State Farm insurance paid more than $109 million as a result of the nearly 3,800 dog bite claims filed in 2011. The Insurance Information Institute estimates that insurers across the country paid nearly $479 million total in dog bite claims last year. In honor of National Dog Bite Prevention Week (May 20-26), study these statistics and safety tips.
Almost 5 million people are bitten or attacked by dogs every year, according to the State Farm report. The company says dog bites are a serious public health problem that can cause both physical and emotional damage to victims and considerable cost to communities. California had the highest number of reported dog bites (527) and State Farm paid approximately $20.3 million in claims. Illinois came in second with 309 cases and $10 million in paid claims. Texas was third with 219 claims totaling $5.1 million. See list below for the top 10 states for dog bite claims.

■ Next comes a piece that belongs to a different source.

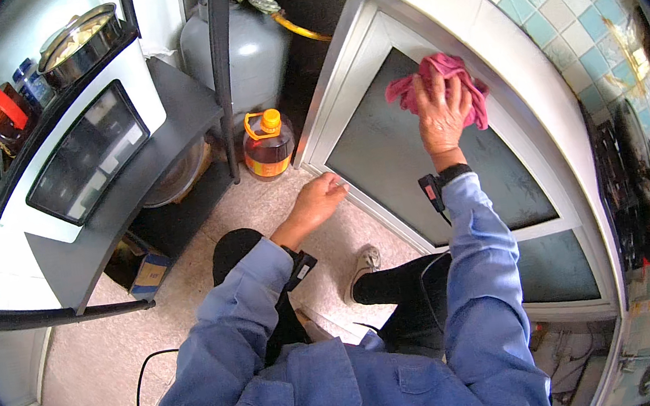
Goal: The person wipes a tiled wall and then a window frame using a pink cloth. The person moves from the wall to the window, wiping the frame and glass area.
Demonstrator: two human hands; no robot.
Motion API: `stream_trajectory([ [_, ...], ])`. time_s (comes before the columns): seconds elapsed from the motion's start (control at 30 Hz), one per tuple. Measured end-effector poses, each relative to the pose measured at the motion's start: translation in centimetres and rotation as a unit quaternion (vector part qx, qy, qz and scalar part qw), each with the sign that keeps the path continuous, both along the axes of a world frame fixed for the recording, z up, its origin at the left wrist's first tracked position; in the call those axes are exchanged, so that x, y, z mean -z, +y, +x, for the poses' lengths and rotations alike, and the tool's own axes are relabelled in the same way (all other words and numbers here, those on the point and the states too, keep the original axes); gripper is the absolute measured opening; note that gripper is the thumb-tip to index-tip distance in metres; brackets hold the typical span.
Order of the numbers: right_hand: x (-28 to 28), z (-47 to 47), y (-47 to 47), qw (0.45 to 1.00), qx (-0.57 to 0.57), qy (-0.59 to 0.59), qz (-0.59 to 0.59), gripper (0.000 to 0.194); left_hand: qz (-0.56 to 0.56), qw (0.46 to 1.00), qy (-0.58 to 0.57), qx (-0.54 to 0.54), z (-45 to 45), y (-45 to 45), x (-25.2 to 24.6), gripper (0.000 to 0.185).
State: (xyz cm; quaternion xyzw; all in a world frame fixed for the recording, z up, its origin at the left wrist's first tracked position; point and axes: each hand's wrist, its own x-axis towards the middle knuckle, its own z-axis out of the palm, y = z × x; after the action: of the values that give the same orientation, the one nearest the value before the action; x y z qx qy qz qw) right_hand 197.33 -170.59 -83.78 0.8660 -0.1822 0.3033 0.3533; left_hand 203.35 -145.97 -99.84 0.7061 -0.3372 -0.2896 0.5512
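Note:
Under my right hand (pixel 440 112) is a crumpled pink cloth (pixel 461 73), gripped with spread fingers against the upper frame of a cabinet door. That cabinet door (pixel 392 134) has a white frame around a dark frosted panel. My left hand (pixel 315 201) is near the door's lower left edge, its fingers loosely bent and nothing visible in them. From this angle I cannot tell whether its fingertips touch the frame. Beyond my left hand, a large oil bottle (pixel 269 152) with a yellow cap and handle stands on the floor.
A grey gas cylinder (pixel 240 55) with a yellow hose (pixel 303 29) stands behind the oil bottle. Left is a dark shelf rack (pixel 186 110) holding a microwave oven (pixel 90 152), topped by a metal pot (pixel 81 47) and bottles. A gas stove (pixel 633 183) sits on the counter at right.

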Motion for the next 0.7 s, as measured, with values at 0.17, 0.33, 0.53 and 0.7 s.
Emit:
stream_trajectory([
  [0.17,0.8,10.1,1.0,0.989,-0.143,0.032,-0.014,0.049,0.033,0.998,-0.051,0.015,0.8,-0.2,-1.8,0.045],
  [0.33,-0.9,13.3,1.7,0.981,-0.146,0.088,-0.094,0.049,0.037,0.997,-0.063,-0.008,1.2,-0.6,-1.5,0.046],
  [0.53,-2.0,3.1,-1.0,0.986,-0.134,0.073,-0.062,0.045,0.072,0.99,-0.124,-0.003,1.3,-0.7,1.0,0.04],
  [0.7,-2.2,-9.6,-3.7,0.998,-0.048,0.04,-0.031,0.047,0.072,0.99,-0.124,0.011,1.4,-0.7,3.6,0.038],
])
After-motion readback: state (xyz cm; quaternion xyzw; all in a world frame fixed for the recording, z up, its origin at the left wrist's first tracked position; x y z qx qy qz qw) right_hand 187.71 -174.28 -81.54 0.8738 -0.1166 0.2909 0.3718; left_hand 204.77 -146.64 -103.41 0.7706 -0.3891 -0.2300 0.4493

State Farm reports that a dog's tendency to bite depends on many factors, such as heredity, obedience training, socialization, health and the victim's behavior. It says there are aggressive and nonaggressive dogs within every breed and it doesn't refuse insurance based on breed.

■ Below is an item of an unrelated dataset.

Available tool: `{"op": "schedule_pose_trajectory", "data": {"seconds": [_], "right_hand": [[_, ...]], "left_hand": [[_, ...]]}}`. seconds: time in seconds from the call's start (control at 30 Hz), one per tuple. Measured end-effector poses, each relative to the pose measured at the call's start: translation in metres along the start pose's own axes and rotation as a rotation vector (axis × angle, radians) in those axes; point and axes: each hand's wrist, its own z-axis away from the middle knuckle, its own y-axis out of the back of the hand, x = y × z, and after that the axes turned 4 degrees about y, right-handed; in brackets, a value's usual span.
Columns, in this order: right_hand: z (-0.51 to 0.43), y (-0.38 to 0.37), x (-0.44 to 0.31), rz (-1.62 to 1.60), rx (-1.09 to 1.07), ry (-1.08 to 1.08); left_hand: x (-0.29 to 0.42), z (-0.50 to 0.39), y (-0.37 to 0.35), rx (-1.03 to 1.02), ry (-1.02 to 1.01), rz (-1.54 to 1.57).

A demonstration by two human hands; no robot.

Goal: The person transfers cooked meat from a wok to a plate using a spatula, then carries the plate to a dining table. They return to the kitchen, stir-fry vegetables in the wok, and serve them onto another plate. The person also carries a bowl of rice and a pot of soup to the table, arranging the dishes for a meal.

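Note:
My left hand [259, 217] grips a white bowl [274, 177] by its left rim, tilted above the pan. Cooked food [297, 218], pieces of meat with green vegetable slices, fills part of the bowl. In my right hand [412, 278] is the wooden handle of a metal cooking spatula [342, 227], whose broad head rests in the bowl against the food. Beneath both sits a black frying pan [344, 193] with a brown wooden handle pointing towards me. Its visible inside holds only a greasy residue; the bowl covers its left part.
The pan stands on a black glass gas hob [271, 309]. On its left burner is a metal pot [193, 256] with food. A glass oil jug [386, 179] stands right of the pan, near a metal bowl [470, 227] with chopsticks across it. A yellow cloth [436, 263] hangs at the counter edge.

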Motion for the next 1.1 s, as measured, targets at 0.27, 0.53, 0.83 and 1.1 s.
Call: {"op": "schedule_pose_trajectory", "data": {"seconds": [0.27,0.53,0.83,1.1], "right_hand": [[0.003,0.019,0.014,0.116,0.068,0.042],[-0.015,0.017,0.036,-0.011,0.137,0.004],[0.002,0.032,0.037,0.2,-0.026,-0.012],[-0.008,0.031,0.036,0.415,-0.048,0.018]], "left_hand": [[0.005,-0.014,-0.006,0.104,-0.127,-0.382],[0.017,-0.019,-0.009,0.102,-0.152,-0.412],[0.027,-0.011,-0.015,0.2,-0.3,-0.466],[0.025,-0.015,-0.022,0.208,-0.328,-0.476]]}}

The company also reveals that children and seniors are frequent victims of dog bites. In fact, more than half of all dog bite victims are children. "Among children, the rate of dog bite-related injuries is highest for those ages 5 to 9 years," says Patricia Olson, DVM, chief research officer for the American Humane Association. "It's important to note that children are often bitten by a dog in their own household. Thus, supervision by parents and teaching children how to avoid being bitten is crucial for protecting both the child and the dog."

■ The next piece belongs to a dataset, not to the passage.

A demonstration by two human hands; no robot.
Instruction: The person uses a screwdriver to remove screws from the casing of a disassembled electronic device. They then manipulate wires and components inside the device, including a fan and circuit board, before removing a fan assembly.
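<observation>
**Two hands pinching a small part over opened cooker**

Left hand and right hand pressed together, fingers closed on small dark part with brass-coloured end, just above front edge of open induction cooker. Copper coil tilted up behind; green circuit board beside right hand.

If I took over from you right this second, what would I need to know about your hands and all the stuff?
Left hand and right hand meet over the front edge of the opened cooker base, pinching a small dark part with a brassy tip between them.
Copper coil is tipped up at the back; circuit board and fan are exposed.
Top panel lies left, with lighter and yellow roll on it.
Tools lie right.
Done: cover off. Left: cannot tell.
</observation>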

Olsen says that prior to obtaining a dog, veterinarians should educate their clients about which dog might be the best match for their family. It's also important for veterinarians to warn clients how to properly introduce the pet to the infant when they bring a newborn baby home. Olson recommends the American Humane Association's free downloadable book When Pet Meets Baby.
In addition to stressing responsible pet ownership, State Farm and the American Humane Association encourage veterinarians to share these safety tips with clients to keep children—and pets—safe.
1. Never leave a baby or small child alone with a dog.
2. Always be on the lookout for animals and potentially dangerous situations.
3. Tell children they should never approach strange dogs.
4. Educate all children?including toddlers?to be calm and careful around pets.
5. Make sure children always ask the owner?s permission before petting any dog.
For more information about dog bite prevention, visit the State Farm Learning Center, social.statefarm.com, or the American Humane Association website, americanhumane.org.
Top 10 states for State Farm Dog Bite Claims in 2011
1. California: 527 claims, $20.3 million claims paid (estimated)
2. Illinois: 309 claims, $10.0 million claims paid (estimated)
3. Texas: 219 claims, $5.1 million claims paid (estimated)
4. Ohio: 215 claims, $5.4 million claims paid (estimated)
5. Pennsylvania: 197 claims, $4.9 million claims paid (estimated)
6. Michigan: 181 claims, $7.0 million claims paid (estimated)
7. Florida: 157 claims, $5.1 million claims paid (estimated)
8. Indiana: 139 claims, $3.5 million claims paid (estimated)
9. New York: 133 claims, $6.1 million claims paid (estimated)
10. Minnesota: 117 claims, $3.5 million claims paid (estimated)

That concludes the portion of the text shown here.